THE 167 Sumilao farmers were given a free ride home Sunday morning by the Philippine Air Force who flew them from Villamor Air Base to Bukidnon via Cagayan de Oro City on a C-130 Hercules and an F-27 Fokker plane.

The farmers and San Miguel Foods Inc. (SMFI) had just ended a 10-year legal battle over 144 hectares of land in Sumilao, Bukidnon involving a 1,700-kilometer trek by the farmers from Bukidnon to Malacañang Palace, and days of camping at the Department of Agrarian Reform office in Quezon City to publicize their cause.

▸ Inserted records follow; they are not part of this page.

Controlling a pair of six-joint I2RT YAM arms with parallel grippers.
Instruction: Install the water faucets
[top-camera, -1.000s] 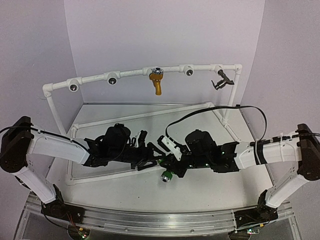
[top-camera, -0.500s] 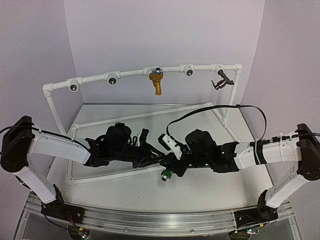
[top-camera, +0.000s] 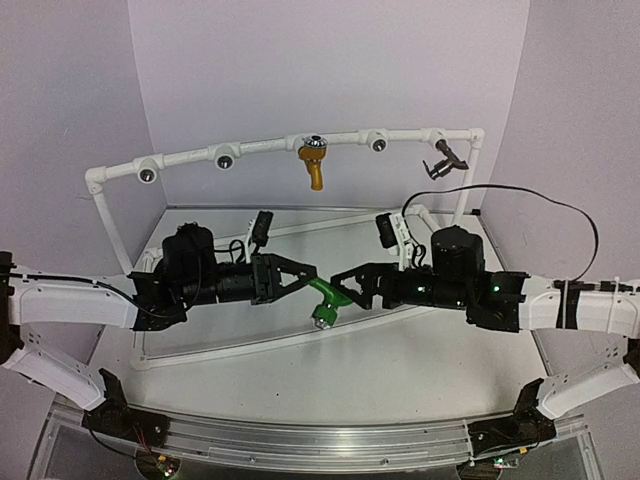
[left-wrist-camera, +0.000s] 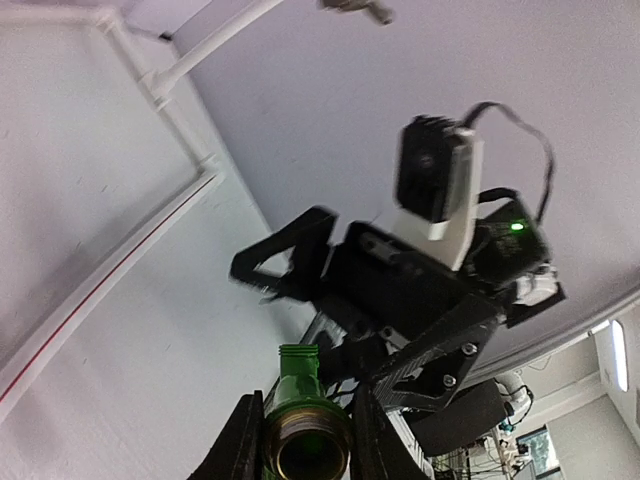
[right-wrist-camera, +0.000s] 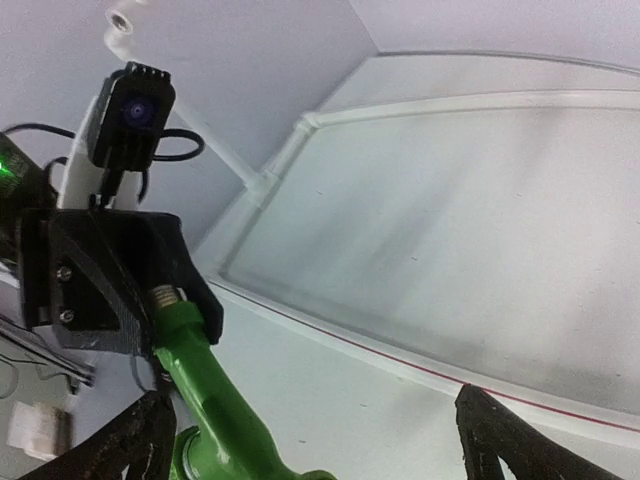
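Faucet between left fingers

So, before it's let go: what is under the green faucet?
Bare table and a white pipe. The left gripper holds the green faucet above them; the spot straight beneath is hidden.

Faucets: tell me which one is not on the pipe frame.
The green faucet, held in the left gripper; the mustard-yellow faucet and dark grey faucet sit on the pipe frame.
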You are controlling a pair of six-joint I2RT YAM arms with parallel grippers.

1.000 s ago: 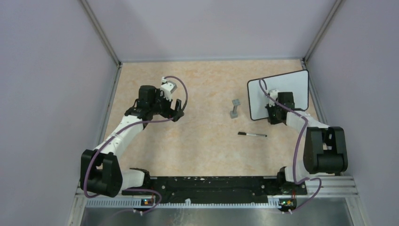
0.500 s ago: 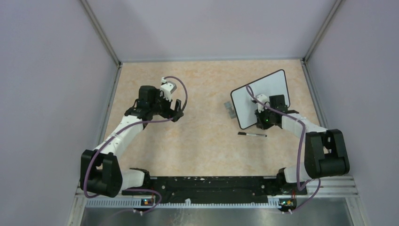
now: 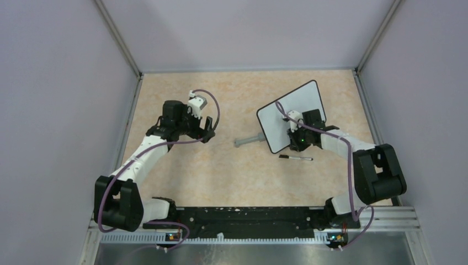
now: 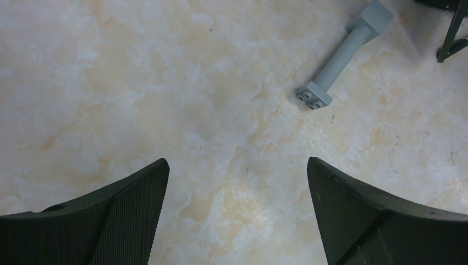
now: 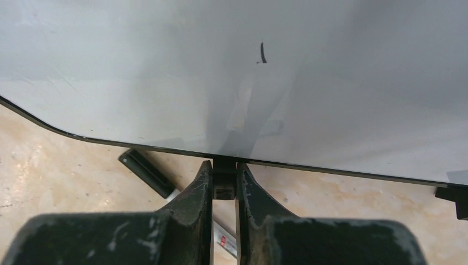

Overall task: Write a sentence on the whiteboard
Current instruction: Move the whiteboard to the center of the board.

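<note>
The whiteboard (image 3: 284, 110) stands tilted right of the table's middle, and its white face fills the upper part of the right wrist view (image 5: 165, 66). My right gripper (image 3: 298, 139) (image 5: 223, 168) is shut on a small black tab at the board's near rim. The sentence is out of view; the face bears only one short black stroke (image 5: 262, 53). A black marker (image 3: 295, 158) lies on the table just in front of the board, and its dark end (image 5: 146, 172) shows under my right fingers. My left gripper (image 3: 202, 130) (image 4: 237, 165) hangs open over bare table at the left.
A grey rod-shaped piece with block ends (image 3: 249, 140) (image 4: 342, 55) lies flat just left of the board. One black foot of the board (image 4: 452, 33) shows at the top right of the left wrist view. Lilac walls close in the marbled table (image 3: 232, 171) on three sides.
My right gripper has swung the whiteboard left toward the table's middle, turning it. The grey piece has moved left and now lies flat. The left arm has stayed still.
</note>
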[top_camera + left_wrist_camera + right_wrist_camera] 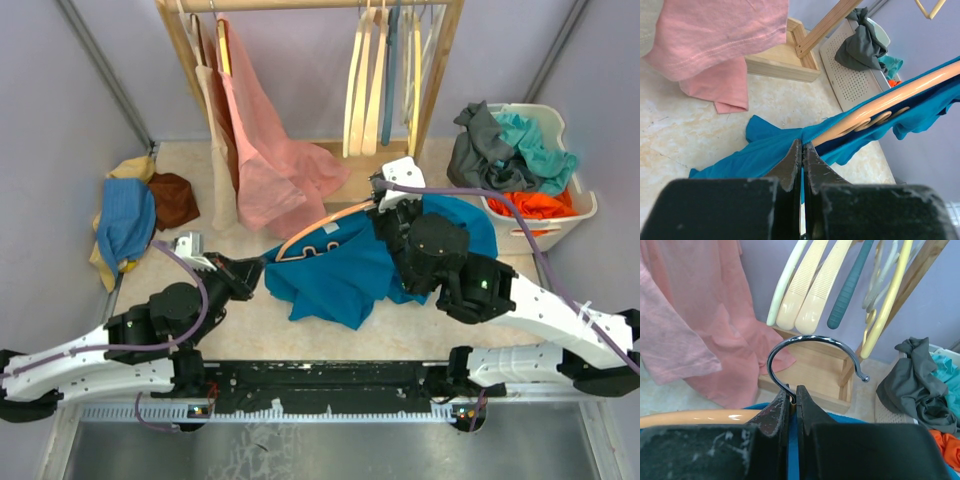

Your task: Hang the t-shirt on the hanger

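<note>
Showing the soft teal t-shirt (335, 280) crumpled mid-table, draped over the glossy, curved wooden hanger (318, 225). The left gripper (802, 150) is pinched narrow on a cloth fold. The right gripper (792, 396) clamps the base of the rounded metal hook (812, 340). The wooden rack (441, 60) and white basket (585, 205) crowd close behind. The hanger's far arm is hidden by the right arm.
</note>
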`<move>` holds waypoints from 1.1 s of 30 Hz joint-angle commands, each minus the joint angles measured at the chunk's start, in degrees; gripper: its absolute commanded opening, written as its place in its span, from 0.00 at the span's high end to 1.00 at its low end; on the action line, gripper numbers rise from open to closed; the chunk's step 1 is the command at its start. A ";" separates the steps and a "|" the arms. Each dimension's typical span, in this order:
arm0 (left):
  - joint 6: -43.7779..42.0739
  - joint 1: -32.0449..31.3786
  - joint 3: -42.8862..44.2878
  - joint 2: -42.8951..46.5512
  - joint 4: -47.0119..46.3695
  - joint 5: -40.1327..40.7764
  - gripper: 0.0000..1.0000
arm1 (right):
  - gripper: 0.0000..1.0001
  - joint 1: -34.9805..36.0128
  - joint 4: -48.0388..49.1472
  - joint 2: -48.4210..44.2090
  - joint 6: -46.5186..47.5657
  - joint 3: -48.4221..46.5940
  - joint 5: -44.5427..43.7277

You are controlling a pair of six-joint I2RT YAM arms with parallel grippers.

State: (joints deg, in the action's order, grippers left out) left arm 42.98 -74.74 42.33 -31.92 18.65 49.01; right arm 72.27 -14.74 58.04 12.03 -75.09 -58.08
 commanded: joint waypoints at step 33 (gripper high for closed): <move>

Hilda San-ahan, one of the farmers, expressed gratitude that she can now rest her thickly calloused feet after walking twice from Sumilao to Manila and back again. "Thank God, for having mercy on us," she said in Filipino. Upon arriving home, she said they will perform a ritual to celebrate their triumph, "pero konti lang ang handa, mahirap kami (we'll have only a little feast, because we're poor)."

San-ahan said that they will plant corn and rice on their reclaimed land. "Our parents were also rice and corn farmers like me, although four of my six children are now married and I am living with the unmarried ones," she said in Filipino.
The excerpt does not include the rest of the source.